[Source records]

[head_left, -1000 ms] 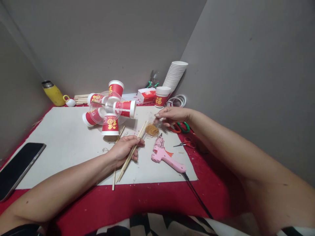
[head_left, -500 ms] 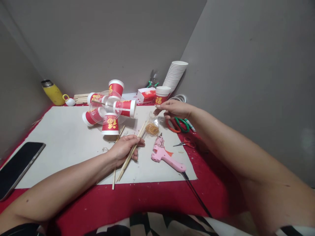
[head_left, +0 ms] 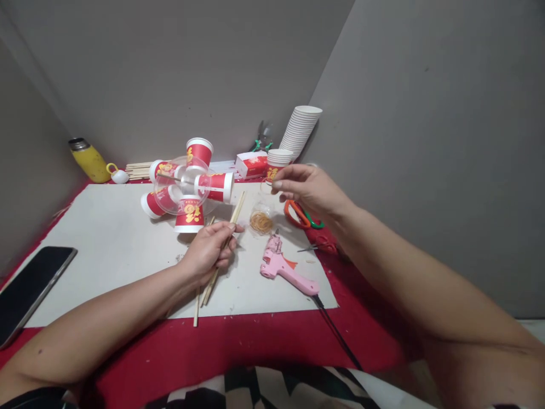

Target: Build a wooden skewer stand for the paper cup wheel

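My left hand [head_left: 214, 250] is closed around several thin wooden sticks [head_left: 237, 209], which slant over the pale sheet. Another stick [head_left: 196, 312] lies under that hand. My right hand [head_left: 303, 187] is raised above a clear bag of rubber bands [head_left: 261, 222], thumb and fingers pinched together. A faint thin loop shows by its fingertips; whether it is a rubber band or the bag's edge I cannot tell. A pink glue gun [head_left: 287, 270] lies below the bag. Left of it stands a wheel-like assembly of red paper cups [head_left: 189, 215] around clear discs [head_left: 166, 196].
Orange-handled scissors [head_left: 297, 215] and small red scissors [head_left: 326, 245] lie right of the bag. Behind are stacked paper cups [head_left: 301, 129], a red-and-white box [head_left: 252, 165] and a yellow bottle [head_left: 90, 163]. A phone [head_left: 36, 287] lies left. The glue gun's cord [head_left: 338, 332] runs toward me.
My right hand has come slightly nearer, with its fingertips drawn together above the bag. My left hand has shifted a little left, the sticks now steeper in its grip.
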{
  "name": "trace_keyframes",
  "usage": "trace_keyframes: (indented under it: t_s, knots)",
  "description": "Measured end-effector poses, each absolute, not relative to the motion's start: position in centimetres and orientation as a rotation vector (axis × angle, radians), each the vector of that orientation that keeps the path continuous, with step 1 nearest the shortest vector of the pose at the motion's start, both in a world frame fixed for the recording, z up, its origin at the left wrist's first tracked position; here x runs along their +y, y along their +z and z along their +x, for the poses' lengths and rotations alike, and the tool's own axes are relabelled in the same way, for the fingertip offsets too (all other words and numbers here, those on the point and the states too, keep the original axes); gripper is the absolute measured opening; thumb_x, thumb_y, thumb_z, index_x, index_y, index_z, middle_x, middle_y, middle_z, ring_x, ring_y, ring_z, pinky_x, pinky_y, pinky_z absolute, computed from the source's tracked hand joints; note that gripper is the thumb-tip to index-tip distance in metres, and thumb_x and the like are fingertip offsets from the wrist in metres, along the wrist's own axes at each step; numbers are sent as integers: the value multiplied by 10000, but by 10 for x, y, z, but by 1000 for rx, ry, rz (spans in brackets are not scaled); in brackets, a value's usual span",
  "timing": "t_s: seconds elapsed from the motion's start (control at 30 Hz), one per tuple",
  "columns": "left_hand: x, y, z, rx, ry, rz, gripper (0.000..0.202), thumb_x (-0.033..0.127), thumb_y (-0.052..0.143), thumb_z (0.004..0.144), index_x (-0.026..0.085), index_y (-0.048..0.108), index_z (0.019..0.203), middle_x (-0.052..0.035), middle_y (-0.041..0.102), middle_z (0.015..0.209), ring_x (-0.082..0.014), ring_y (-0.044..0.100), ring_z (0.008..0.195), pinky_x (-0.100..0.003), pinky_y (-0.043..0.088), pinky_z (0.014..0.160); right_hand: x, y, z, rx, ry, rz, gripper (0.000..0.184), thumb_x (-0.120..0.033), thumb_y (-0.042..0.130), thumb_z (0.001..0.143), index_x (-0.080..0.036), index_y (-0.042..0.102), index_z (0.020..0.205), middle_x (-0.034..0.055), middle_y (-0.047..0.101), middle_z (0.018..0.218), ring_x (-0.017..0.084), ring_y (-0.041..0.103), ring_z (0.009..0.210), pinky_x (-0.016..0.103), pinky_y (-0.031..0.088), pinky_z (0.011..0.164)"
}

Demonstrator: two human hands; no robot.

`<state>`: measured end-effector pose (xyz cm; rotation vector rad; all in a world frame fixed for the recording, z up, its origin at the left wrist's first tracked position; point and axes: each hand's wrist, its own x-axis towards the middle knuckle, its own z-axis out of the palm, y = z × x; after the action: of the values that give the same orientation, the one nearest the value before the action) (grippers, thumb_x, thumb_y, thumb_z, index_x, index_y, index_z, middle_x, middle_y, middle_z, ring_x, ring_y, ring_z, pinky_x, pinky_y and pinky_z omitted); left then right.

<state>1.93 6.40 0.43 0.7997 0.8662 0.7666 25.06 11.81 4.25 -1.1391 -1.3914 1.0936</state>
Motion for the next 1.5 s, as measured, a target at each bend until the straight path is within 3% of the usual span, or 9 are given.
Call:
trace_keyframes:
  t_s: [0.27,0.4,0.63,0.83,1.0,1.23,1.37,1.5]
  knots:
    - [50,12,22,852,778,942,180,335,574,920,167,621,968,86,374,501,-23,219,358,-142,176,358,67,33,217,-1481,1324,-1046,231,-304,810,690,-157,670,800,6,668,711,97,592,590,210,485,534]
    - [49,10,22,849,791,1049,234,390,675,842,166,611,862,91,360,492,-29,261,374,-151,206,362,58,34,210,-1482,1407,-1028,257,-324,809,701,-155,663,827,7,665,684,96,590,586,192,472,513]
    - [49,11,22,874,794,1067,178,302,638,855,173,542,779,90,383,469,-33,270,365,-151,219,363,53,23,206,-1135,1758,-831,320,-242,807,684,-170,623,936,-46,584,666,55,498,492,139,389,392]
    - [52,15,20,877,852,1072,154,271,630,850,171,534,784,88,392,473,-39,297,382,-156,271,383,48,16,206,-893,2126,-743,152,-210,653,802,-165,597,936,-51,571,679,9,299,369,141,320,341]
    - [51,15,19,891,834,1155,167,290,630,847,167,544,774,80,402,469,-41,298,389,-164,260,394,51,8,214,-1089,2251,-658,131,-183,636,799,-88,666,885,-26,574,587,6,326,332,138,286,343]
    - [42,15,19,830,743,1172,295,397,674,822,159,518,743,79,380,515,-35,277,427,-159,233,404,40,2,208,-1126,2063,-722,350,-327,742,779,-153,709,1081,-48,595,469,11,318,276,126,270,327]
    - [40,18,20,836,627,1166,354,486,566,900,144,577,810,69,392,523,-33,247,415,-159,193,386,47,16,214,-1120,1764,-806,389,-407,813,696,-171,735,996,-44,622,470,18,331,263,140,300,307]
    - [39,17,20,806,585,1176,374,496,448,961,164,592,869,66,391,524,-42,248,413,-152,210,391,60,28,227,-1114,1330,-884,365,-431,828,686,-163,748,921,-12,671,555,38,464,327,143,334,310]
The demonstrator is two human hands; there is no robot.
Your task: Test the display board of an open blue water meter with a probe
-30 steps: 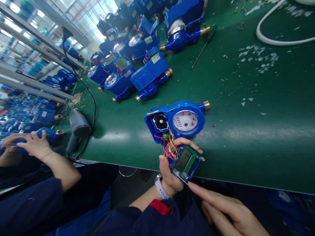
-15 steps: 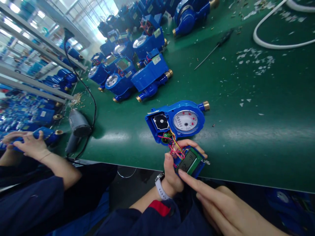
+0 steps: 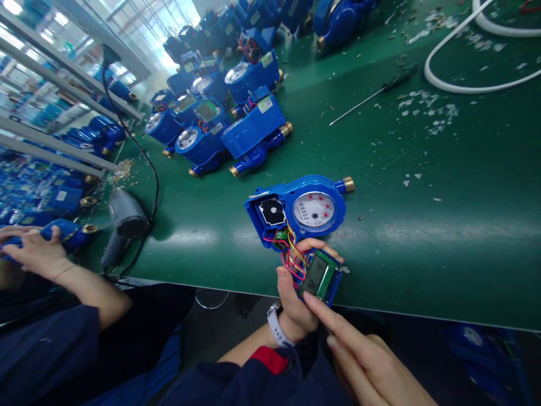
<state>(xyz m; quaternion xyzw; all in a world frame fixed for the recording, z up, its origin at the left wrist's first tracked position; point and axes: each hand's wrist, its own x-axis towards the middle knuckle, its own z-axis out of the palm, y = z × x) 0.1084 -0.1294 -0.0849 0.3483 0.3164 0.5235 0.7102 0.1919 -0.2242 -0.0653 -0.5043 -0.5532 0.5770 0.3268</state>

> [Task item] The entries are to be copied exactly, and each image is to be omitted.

> [Reply]
[head_left, -1000 ms] 
[head_left, -500 ms] 
[head_left, +0 ms] 

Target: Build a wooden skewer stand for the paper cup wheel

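My left hand [head_left: 214, 250] is closed around several thin wooden sticks [head_left: 237, 209], which slant over the pale sheet. Another stick [head_left: 196, 312] lies under that hand. My right hand [head_left: 303, 187] is raised above a clear bag of rubber bands [head_left: 261, 222], thumb and fingers pinched together. A faint thin loop shows by its fingertips; whether it is a rubber band or the bag's edge I cannot tell. A pink glue gun [head_left: 287, 270] lies below the bag. Left of it stands a wheel-like assembly of red paper cups [head_left: 189, 215] around clear discs [head_left: 166, 196].
Orange-handled scissors [head_left: 297, 215] and small red scissors [head_left: 326, 245] lie right of the bag. Behind are stacked paper cups [head_left: 301, 129], a red-and-white box [head_left: 252, 165] and a yellow bottle [head_left: 90, 163]. A phone [head_left: 36, 287] lies left. The glue gun's cord [head_left: 338, 332] runs toward me.
My right hand has come slightly nearer, with its fingertips drawn together above the bag. My left hand has shifted a little left, the sticks now steeper in its grip.
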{
  "name": "trace_keyframes",
  "usage": "trace_keyframes: (indented under it: t_s, knots)",
  "description": "Measured end-effector poses, each absolute, not relative to the motion's start: position in centimetres and orientation as a rotation vector (axis × angle, radians), each the vector of that orientation that keeps the path continuous, with step 1 nearest the shortest vector of the pose at the motion's start, both in a world frame fixed for the recording, z up, its origin at the left wrist's first tracked position; here x runs along their +y, y along their +z and z along their +x, for the poses' lengths and rotations alike, and the tool's own axes are relabelled in the same way, for the fingertip offsets too (all other words and numbers here, those on the point and the states too, keep the original axes); gripper is the absolute measured opening; thumb_x, thumb_y, thumb_z, index_x, index_y, index_z, middle_x, middle_y, middle_z, ring_x, ring_y, ring_z, pinky_x, pinky_y, pinky_z absolute, computed from the source's tracked hand joints; note that gripper is the thumb-tip to index-tip distance in metres, and thumb_x and the like are fingertip offsets from the wrist in metres, along the wrist's own axes at each step; numbers are sent as integers: the value multiplied by 10000, but by 10 for x, y, z, but by 1000 for rx, ry, rz (spans in brackets are not scaled); in brackets, a value's usual span",
  "timing": "t_s: seconds elapsed from the motion's start (control at 30 Hz), one per tuple",
  "columns": "left_hand: x, y, z, rx, ry, rz, gripper (0.000..0.202), thumb_x (-0.033..0.127), thumb_y (-0.052..0.143), thumb_z (0.004..0.144), index_x (-0.026..0.085), index_y (-0.048..0.108), index_z (0.019..0.203), middle_x (-0.052..0.035), middle_y (-0.041..0.102), middle_z (0.015..0.209), ring_x (-0.082..0.014), ring_y (-0.044..0.100), ring_z (0.008..0.195), pinky_x (-0.100..0.003), pinky_y (-0.043..0.088), pinky_z (0.014..0.160); right_hand: x, y, z, rx, ry, rz, gripper (0.000..0.184), thumb_x (-0.120..0.033), thumb_y (-0.042..0.130), thumb_z (0.001..0.143), index_x (-0.080..0.036), index_y (-0.042..0.102), index_z (0.020..0.205), middle_x (-0.034..0.055), middle_y (-0.047..0.101), middle_z (0.018..0.218), ring_x (-0.017..0.084), ring_y (-0.041..0.103), ring_z (0.009..0.210), pinky_x (-0.016..0.103), pinky_y (-0.031..0.088), pinky_z (0.011..0.164)"
}

Demonstrator: two human hands; no robot.

`<state>`: measured end-effector pose (xyz cm; rotation vector rad; all in a world frame fixed for the recording, z up, its origin at the left wrist's first tracked position; point and axes: each hand's wrist, its own x-axis towards the middle knuckle, its own z-axis out of the palm, y = z × x; after the action: of the values that give the same orientation, the one nearest the value before the action) (grippers, thumb_x, thumb_y, thumb_z, index_x, index_y, index_z, middle_x, middle_y, middle_z, ring_x, ring_y, ring_z, pinky_x, pinky_y and pinky_z omitted); left then right.

<state>1.93 6.40 0.43 0.7997 0.8662 0.7666 25.06 11.81 4.25 -1.1391 -1.3914 1.0936</state>
Motion for the next 1.5 s, as measured, a target at each bend until the straight path is within 3% of the usual span, or 9 are given.
Call:
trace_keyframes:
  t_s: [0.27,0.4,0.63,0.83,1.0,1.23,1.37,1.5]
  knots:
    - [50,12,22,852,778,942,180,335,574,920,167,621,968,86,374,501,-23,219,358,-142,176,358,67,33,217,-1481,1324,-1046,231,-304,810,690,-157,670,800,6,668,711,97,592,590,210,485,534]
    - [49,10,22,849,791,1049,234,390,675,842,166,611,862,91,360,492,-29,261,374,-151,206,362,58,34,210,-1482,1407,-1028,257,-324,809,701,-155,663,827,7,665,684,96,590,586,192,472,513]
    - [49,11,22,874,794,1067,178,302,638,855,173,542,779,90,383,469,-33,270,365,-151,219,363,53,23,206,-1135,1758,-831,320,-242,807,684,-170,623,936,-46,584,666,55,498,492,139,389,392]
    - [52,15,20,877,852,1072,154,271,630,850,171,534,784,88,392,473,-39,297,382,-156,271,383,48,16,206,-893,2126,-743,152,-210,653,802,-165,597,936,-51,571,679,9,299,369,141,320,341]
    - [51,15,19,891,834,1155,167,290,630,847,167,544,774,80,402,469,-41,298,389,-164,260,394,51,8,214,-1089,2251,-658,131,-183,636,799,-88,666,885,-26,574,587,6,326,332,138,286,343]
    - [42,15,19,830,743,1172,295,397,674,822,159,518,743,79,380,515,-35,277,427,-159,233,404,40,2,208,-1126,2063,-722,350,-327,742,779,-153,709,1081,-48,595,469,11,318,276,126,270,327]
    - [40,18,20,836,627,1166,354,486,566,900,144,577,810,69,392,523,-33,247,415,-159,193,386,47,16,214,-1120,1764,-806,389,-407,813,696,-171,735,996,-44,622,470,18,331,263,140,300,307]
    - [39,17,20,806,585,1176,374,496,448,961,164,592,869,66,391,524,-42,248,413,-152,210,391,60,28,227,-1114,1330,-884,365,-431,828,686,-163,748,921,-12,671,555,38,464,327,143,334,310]
The demonstrator is two human hands; there is no robot.
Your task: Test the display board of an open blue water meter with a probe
-30 steps: 
-15 steps: 
+0 steps: 
<state>(xyz m; quaternion xyzw; all in a world frame fixed for the recording, z up, its origin at the left wrist's first tracked position; point and axes: each hand's wrist, its own x-axis towards the middle knuckle, its own z-axis out of the palm, y = z × x) 0.1084 -0.1294 -0.0849 0.3483 0.3164 0.5235 0.7102 0.1919 -0.2242 -0.0653 -0.5043 -0.5532 0.5770 0.3268</state>

Now the output is complete.